Et s'il n'est pas mort de froid, cela dédouanera-t-il les autorités qui laissent crever les gens dans la rue, brutalement ou à petit feu, et qui ne pensent qu'à les dissimuler à la vue du chaland qui vient faire œuvre utile pour son pays, à savoir consommer?

D'ailleurs, il est peut-être mort de bien autre chose: pourquoi penser toujours à des clichés sordides, comme: SDF = intempéries, errance, manque de soins, addictions, carences alimentaires, absence de vie affective, mépris des autorités, inhumanité et /ou éloignement des centres d'accueil.

Après tout, ce SDF avait peut-être simplement choisi de vivre dans la rue (si, si, il y en a, voyons! Je suis sûre que des magazines en papier glacé que je ne lis pas vous en trouveraient plein, comme les Rmistes qui roulent carrosse et ont pignon sur rue). Il avait peut-être, cachés quelque part (en Suisse, par ex) des millions d'euros qu'il refusait, par idéologie, d'utiliser. Hein?

Ou bien, il s'était étranglé avec une arête de saumon, ou un os de chapon, et n'avait trouvé aucun médecin de garde, tous partis en vacances (bien méritées, surtout, que: à quoi ça sert de se faire plein de sous si on ne peut pas en profiter quand on veut?).
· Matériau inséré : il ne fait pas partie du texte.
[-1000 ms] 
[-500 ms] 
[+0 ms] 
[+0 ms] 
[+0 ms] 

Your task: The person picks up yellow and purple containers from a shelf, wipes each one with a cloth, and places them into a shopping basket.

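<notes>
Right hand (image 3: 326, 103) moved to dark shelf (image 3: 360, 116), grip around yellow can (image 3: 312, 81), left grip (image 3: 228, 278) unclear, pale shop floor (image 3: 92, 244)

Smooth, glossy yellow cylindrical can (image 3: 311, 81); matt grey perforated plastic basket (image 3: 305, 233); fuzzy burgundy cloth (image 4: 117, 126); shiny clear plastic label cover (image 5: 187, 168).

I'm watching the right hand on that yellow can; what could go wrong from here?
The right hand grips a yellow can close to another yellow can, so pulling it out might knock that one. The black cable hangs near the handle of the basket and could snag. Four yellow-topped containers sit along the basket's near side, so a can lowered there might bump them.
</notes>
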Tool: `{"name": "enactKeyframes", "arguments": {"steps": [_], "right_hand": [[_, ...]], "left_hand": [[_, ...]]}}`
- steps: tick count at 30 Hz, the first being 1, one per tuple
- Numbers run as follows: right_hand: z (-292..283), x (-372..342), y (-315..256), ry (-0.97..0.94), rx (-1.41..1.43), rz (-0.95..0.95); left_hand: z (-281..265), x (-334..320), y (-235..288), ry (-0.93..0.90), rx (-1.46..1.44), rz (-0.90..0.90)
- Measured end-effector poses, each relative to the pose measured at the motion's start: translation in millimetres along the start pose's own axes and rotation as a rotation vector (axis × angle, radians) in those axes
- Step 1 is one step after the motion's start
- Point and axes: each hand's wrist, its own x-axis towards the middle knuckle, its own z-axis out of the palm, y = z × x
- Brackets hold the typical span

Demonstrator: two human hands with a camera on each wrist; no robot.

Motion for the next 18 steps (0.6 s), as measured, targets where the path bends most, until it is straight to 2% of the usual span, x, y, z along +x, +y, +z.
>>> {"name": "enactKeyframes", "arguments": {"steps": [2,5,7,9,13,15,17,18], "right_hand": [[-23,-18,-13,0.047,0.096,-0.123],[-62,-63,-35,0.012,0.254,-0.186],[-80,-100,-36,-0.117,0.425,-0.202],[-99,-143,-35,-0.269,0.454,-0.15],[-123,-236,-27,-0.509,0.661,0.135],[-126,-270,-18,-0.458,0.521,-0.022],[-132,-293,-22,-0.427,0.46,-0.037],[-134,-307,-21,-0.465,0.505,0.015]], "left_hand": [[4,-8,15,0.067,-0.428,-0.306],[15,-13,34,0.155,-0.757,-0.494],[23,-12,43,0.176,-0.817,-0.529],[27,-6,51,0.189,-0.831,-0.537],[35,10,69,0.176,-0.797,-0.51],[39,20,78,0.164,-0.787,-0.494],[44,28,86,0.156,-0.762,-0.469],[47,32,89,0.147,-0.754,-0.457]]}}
Ou alors c'était la louche de caviar qui n'était pas passée. Ou encore, c'était peut-être le champagne qui n'était pas assez frappé. Ou bien …

Il y a tant d'autres hypothèses tout aussi valables qu'avancer qu'un SDF puisse être mort de froid, fin décembre, relèverait de la désinformation.

Il ne faut quand même pas tout de suite tirer des conclusions hâtives et, là, la station de radio publique, ce qui est tout à son honneur, montre la prudence remarquable avec laquelle elle traite l'information.

France Inter, écoutez le cynisme.

PS: Une ministre est en train d'expliquer que ce gouvernement a fait plein de trucs pour le logement.

Et, en plus, elle nous dit qu'il y a des tas de srtructures pour accueillir les gens de la rue. A ... quelques minutes en RER!

Voyez, ma bonne dame, c'est bien la faute des SDF: ils ne veulent même pas se déplacer pour quelques euros de plus. Des feignants, qu'on vous dit!